Beatrice, the young princess may still have been with her mother, Helena, in Nocera where, after five years in prison, not knowing the fate of her little sons, Helena died --many said-- of a broken heart. We do know that shortly after her mother's death, in 1292 Beatrice was imprisoned in the then not-so-old Egg Castle. And there our beautiful princess stayed all through her growing-up years. She must have been  very beautiful if she looked at all like her parents, for the chronicles write of her father being a handsome, fair and charming prince, and of her mother as being the beautiful Helena, daughter of the despot of Epirus.

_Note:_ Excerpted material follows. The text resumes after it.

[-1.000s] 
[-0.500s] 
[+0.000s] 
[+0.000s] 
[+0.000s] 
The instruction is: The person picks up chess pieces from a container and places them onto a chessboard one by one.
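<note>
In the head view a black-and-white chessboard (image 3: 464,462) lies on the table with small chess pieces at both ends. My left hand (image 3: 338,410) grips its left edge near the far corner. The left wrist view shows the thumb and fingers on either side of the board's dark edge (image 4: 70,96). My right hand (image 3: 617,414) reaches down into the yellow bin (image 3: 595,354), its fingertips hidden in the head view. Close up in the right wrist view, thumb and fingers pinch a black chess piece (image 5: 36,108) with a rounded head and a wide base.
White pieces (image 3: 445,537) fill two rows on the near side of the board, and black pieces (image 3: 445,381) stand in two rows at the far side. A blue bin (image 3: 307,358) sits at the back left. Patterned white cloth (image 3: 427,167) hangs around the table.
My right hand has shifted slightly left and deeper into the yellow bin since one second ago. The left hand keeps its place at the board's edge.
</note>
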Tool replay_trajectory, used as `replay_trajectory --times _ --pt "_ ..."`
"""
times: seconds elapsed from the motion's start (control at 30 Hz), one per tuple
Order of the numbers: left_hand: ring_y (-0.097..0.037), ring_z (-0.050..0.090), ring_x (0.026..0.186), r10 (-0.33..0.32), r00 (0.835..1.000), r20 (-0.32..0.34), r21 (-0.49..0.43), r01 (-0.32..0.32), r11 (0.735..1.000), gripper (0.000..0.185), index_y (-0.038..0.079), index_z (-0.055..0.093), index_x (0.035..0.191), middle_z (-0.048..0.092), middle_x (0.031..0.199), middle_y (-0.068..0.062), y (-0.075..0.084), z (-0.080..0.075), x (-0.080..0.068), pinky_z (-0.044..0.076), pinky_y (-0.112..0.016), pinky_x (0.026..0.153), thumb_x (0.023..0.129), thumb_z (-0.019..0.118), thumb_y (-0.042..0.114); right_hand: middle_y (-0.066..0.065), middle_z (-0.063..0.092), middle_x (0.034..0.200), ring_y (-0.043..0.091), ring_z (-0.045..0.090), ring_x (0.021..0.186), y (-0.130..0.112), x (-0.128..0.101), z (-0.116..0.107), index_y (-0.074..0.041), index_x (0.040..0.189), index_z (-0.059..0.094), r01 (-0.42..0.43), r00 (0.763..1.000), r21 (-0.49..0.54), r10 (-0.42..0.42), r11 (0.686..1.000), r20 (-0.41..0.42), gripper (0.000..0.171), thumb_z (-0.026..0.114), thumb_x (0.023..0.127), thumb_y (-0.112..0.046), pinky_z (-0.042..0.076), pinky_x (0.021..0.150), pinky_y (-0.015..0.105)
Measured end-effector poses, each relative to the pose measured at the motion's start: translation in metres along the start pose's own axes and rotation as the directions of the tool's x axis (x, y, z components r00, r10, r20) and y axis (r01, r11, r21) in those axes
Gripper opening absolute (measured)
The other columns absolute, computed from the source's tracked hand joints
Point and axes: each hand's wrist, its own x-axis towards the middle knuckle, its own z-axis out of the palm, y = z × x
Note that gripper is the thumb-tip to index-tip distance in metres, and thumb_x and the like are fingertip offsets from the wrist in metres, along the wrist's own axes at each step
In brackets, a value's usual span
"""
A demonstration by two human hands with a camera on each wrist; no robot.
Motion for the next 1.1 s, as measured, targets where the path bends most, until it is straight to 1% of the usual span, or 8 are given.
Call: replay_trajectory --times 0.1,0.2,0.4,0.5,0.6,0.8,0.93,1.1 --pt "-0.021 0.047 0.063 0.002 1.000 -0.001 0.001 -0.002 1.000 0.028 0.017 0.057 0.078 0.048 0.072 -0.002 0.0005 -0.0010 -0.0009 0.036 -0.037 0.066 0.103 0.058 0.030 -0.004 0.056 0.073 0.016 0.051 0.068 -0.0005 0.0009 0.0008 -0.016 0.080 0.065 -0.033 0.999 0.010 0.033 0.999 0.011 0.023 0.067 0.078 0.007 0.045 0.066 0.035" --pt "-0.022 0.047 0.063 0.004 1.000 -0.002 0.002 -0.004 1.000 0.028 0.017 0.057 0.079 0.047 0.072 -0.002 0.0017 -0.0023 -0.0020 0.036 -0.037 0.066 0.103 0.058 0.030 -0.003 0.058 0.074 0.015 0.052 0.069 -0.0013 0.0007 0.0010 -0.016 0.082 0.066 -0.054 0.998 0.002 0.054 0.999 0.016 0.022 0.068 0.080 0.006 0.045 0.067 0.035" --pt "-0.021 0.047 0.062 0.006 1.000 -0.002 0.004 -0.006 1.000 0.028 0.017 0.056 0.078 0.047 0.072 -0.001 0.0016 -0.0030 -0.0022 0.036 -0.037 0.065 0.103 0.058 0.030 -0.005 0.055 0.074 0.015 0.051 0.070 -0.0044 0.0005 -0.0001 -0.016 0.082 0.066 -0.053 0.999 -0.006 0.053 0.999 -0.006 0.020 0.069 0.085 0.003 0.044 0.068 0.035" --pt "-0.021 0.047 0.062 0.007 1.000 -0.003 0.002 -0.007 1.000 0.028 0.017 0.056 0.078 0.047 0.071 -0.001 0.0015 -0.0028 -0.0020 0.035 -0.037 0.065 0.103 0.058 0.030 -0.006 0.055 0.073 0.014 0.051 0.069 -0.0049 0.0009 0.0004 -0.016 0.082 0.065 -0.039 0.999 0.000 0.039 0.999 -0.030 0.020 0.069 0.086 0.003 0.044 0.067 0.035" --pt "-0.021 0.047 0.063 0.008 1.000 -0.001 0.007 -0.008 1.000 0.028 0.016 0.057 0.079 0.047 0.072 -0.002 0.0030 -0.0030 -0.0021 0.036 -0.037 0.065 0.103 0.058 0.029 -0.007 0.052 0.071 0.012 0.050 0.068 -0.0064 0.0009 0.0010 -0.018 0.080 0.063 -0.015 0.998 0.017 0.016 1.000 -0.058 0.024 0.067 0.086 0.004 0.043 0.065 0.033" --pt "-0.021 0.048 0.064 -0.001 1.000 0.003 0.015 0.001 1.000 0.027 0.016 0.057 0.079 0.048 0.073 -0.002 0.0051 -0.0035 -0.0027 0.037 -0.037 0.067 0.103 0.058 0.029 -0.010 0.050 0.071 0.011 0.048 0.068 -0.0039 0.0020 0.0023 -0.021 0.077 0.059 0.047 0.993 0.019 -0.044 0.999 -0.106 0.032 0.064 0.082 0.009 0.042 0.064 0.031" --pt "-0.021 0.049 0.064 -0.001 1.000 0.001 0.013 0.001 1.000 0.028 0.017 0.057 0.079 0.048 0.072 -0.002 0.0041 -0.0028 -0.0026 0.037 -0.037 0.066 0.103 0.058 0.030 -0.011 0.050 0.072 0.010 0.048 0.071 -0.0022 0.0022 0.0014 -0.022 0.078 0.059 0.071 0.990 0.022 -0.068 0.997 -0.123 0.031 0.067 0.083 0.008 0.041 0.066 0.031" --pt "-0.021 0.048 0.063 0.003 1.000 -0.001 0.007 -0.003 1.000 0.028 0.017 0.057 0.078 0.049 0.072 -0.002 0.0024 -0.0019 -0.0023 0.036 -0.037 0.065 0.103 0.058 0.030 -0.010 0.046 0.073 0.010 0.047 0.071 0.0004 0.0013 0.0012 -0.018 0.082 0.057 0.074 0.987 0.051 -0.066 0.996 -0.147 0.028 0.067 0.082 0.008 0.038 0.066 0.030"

Since news, good and news, always gets around, even in castles, our princess must have rejoiced when she heard that the Sicilians had rebelled and massacred every hated Frenchman they could lay their hands on. Even better news came when the Sicilians invited Beatrice's big sister, Constance, (Manfred's daughter by his first wife) and her Spanish husband, Peter III of Aragon, to become their queen and king. If the War of the Sicilian Vespers hadn't broken out, or if the Aragonese side hadn't had such a splendidly successful admiral, Roger of Lauria, our princess might have spent the rest of her life in that formidable Egg. Beatrice, herself, must have given up hope during her long years of imprisonment..

One day in 1284, Beatrice, perhaps gazing out of her window, must have been  thrilled to see the sails of the Sicilian fleet coming ever closer, finally daring to anchor under the walls of her prison. While Roger, the admiral, didn't stay long in Naples, he fulfilled his queen's desire to rescue her younger sister. Thus, when he set sail for Sicily, Beatrice was with him.

After 18 years in prison, to sail away free at last from the Egg into the tender arms of her sister waiting in Palermo must have seemed to her like a fairy tale come true.  Princess Beatrice even found her prince, or, at least, her marchese, for very shortly, at age 24, she married Manfredi, Marquis of Saluzzo.

. . .and, of course, they lived happily ever after.